* EXERCISE:
The required output is the exact run of lines below that opens at the line with "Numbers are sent" and closes at the line with "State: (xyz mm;".

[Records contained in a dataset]
+---+

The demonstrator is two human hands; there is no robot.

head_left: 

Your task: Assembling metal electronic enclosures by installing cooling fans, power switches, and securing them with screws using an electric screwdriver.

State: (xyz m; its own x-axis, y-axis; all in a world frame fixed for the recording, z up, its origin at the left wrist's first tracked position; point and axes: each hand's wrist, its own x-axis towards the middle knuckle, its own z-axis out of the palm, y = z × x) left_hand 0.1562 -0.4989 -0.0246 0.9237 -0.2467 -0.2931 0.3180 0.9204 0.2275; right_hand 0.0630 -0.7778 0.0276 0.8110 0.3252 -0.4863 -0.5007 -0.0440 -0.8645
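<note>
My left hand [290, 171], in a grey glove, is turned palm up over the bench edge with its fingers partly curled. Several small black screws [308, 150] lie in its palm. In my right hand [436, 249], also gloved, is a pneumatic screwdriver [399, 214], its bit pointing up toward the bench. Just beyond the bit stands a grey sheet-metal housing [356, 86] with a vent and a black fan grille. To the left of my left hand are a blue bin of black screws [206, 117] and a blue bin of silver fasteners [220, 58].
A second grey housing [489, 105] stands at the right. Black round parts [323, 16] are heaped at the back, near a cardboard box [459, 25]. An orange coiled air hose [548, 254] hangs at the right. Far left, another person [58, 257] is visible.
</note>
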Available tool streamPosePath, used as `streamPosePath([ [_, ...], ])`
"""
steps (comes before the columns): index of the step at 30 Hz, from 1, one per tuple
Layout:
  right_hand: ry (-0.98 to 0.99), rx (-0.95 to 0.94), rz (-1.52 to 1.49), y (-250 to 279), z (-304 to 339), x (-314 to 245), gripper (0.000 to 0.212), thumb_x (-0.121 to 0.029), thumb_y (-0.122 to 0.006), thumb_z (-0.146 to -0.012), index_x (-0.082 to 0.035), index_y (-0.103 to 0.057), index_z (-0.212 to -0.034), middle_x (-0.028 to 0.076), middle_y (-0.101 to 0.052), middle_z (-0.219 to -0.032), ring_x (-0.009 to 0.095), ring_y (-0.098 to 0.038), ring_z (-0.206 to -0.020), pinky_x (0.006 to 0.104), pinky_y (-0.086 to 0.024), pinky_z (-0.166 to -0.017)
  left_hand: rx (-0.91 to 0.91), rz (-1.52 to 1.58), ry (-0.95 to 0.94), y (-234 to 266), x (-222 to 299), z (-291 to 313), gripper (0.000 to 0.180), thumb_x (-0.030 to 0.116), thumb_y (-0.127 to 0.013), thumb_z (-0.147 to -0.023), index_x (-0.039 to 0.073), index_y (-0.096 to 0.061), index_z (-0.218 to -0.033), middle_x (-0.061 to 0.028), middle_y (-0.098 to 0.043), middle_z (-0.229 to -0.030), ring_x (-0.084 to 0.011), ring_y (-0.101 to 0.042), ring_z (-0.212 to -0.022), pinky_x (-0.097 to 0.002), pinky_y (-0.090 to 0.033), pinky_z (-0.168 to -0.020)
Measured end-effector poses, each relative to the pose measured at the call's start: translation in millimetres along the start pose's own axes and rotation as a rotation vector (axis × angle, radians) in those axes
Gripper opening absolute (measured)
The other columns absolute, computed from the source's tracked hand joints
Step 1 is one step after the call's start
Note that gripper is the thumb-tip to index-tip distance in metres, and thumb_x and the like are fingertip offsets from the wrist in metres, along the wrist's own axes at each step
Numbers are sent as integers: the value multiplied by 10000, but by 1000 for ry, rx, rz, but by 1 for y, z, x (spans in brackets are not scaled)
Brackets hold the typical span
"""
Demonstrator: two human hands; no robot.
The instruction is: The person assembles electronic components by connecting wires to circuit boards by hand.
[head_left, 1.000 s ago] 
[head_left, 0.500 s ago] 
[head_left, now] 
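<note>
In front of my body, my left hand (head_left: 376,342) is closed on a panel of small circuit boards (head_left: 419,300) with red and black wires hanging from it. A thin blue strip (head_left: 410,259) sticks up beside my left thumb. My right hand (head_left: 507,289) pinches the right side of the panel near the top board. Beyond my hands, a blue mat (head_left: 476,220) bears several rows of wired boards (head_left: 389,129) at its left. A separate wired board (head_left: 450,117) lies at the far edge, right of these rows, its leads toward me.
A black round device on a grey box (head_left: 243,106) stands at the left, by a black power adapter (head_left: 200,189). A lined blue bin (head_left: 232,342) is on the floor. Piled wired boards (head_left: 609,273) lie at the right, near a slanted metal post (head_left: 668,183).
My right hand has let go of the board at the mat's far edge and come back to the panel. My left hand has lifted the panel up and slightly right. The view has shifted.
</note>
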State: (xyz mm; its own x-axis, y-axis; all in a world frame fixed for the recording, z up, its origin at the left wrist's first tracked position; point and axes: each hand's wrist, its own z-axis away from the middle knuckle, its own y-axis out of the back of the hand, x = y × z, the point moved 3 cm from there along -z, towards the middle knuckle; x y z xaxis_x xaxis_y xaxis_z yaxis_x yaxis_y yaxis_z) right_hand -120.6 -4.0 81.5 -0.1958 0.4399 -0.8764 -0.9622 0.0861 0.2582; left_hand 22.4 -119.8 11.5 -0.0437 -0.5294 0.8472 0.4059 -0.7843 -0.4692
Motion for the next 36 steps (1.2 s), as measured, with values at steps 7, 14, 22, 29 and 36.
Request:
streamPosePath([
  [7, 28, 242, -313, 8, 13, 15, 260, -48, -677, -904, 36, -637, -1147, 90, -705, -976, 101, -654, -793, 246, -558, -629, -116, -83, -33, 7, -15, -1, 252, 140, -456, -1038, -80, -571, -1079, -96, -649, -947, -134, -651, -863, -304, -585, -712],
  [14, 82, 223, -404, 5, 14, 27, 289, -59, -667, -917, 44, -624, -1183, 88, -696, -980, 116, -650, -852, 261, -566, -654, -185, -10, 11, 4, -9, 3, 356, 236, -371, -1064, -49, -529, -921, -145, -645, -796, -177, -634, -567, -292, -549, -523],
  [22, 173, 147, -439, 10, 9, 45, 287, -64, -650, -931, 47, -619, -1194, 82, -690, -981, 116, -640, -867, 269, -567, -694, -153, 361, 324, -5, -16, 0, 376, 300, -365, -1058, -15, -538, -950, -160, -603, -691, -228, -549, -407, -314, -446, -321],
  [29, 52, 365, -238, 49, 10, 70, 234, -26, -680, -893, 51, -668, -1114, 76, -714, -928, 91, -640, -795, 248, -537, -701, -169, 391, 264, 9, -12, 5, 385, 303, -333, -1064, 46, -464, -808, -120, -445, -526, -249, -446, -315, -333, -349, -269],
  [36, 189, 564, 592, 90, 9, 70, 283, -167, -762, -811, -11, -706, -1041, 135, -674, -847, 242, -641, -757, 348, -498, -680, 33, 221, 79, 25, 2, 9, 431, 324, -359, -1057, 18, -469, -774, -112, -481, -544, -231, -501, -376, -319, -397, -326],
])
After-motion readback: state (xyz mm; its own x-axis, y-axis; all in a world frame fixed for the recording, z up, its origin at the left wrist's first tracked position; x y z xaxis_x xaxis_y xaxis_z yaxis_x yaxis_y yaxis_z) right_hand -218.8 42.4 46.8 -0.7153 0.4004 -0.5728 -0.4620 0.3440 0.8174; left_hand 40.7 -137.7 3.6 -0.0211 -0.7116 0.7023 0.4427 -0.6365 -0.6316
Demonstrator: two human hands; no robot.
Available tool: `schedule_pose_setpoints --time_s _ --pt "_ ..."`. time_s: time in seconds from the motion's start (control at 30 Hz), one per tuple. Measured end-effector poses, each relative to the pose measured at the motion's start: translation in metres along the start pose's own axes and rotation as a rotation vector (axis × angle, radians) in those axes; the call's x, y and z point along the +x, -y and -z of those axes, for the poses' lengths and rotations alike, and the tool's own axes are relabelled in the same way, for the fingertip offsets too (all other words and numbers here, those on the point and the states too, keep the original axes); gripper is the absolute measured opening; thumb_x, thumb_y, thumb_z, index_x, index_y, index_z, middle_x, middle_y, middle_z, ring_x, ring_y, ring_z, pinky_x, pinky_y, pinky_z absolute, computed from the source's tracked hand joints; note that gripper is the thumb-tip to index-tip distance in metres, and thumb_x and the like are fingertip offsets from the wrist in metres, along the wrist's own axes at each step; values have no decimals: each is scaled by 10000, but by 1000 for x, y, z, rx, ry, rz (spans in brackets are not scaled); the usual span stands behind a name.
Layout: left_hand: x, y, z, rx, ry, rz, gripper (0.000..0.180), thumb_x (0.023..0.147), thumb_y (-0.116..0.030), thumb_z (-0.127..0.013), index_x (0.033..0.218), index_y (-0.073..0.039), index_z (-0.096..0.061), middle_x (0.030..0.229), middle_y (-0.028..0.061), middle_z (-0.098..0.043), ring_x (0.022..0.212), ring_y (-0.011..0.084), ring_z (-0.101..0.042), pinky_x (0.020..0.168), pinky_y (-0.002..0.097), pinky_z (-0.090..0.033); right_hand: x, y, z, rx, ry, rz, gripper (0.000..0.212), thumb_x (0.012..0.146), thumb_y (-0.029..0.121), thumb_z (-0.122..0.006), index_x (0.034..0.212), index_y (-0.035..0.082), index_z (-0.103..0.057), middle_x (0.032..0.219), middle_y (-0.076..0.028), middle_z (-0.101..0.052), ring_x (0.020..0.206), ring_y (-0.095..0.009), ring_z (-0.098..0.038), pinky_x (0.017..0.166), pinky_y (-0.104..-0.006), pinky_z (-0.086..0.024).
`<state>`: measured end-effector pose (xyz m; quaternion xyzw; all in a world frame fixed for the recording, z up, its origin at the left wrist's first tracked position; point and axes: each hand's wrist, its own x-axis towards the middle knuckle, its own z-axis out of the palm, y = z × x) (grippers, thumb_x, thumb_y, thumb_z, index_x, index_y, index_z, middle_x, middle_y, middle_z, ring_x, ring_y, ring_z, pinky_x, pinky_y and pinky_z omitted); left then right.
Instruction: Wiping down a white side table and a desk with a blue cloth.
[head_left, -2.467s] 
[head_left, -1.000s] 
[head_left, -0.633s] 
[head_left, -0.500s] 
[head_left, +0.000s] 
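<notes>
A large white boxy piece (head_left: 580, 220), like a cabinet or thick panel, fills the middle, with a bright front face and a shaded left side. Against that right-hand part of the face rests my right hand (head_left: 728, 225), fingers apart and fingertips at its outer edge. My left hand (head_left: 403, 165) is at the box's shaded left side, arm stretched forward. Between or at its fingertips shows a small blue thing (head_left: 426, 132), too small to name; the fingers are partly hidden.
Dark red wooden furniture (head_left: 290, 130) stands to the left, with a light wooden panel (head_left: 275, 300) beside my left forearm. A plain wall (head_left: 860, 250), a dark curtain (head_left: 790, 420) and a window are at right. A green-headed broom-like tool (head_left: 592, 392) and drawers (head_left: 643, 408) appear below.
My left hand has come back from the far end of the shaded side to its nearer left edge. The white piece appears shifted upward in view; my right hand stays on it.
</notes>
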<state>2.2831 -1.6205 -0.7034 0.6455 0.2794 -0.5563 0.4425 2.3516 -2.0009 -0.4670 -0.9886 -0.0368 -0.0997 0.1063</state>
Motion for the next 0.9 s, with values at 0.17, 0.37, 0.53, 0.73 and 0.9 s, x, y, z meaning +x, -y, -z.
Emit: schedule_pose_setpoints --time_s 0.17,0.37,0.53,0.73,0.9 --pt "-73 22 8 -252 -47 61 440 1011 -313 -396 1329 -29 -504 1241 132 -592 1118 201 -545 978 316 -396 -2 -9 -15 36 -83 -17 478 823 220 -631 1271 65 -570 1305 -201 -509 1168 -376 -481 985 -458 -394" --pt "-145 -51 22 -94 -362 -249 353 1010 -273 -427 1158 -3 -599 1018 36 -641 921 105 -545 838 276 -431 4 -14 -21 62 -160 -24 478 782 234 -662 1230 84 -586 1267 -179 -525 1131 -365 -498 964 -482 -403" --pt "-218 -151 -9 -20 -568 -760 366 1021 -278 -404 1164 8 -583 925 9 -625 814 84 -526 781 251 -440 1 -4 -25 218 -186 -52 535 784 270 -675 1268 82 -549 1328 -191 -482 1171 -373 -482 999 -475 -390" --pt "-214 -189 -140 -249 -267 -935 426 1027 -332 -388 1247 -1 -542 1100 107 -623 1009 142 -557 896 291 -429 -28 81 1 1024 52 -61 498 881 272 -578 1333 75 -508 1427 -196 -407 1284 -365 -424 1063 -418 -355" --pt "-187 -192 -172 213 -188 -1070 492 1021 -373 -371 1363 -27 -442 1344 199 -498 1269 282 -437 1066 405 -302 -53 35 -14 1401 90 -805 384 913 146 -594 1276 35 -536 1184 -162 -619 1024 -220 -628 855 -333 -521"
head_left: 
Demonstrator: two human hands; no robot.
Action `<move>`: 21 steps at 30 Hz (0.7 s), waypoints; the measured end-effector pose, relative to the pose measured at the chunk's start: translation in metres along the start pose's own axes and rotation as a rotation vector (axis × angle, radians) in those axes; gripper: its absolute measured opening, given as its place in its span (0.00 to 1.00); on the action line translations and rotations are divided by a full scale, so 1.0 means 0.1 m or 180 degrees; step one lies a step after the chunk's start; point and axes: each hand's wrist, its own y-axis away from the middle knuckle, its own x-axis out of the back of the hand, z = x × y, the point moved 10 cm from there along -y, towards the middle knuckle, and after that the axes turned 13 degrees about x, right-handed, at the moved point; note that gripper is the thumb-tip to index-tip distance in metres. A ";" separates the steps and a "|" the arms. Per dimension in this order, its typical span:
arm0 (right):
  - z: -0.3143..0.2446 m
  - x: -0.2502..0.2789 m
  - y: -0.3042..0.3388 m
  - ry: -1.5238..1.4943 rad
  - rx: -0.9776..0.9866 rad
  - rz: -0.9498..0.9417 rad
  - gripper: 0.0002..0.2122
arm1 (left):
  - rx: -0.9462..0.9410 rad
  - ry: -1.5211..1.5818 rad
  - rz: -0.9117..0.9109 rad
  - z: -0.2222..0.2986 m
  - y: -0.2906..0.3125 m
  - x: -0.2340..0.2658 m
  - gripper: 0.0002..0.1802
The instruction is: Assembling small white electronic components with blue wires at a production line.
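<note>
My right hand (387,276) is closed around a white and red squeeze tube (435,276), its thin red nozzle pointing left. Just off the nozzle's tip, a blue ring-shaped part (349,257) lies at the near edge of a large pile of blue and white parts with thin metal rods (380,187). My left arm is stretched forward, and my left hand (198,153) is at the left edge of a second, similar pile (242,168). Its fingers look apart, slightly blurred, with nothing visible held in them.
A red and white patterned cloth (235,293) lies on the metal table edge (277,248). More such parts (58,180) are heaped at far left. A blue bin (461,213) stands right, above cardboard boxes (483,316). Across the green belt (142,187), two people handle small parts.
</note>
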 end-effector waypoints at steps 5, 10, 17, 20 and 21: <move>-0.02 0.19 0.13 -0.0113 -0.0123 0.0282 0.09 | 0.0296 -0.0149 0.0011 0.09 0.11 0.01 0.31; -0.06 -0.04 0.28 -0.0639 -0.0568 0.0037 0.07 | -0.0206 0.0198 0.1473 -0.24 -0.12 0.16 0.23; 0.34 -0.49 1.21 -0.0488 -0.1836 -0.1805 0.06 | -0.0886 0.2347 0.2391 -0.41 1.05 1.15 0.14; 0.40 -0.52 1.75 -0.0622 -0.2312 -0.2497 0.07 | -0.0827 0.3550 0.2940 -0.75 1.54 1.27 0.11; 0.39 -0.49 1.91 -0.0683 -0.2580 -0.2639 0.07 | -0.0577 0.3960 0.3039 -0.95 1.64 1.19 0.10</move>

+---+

* ANSWER SECTION:
Numbers are sent as integers: the value multiplied by 10000, but by 1000 for ry, rx, rz, but by 1 for y, z, x (spans in brackets are not scaled)
Brackets hold the typical span
"""
Demonstrator: two human hands; no robot.
The instruction is: The person assembles electronic components by connecting wires to circuit boards by hand.
[head_left, 1.000 s ago] 
[head_left, 0.500 s ago] 
[head_left, now] 
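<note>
In front of my body, my left hand (head_left: 376,342) is closed on a panel of small circuit boards (head_left: 419,300) with red and black wires hanging from it. A thin blue strip (head_left: 410,259) sticks up beside my left thumb. My right hand (head_left: 507,289) pinches the right side of the panel near the top board. Beyond my hands, a blue mat (head_left: 476,220) bears several rows of wired boards (head_left: 389,129) at its left. A separate wired board (head_left: 450,117) lies at the far edge, right of these rows, its leads toward me.
A black round device on a grey box (head_left: 243,106) stands at the left, by a black power adapter (head_left: 200,189). A lined blue bin (head_left: 232,342) is on the floor. Piled wired boards (head_left: 609,273) lie at the right, near a slanted metal post (head_left: 668,183).
My right hand has let go of the board at the mat's far edge and come back to the panel. My left hand has lifted the panel up and slightly right. The view has shifted.
</note>
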State: (xyz mm; its own x-axis, y-axis; all in a world frame fixed for the recording, z up, its origin at the left wrist's first tracked position; point and axes: each hand's wrist, its own z-axis away from the middle knuckle, its own y-axis out of the back of the hand, x = y × z, the point moved 3 cm from there along -z, towards the middle knuckle; x y z xaxis_x xaxis_y xaxis_z yaxis_x yaxis_y yaxis_z) right_hand -120.6 -4.0 81.5 -0.1958 0.4399 -0.8764 -0.9622 0.0861 0.2582; left_hand 22.4 -119.8 11.5 -0.0437 -0.5294 0.8472 0.4059 -0.7843 -0.4692

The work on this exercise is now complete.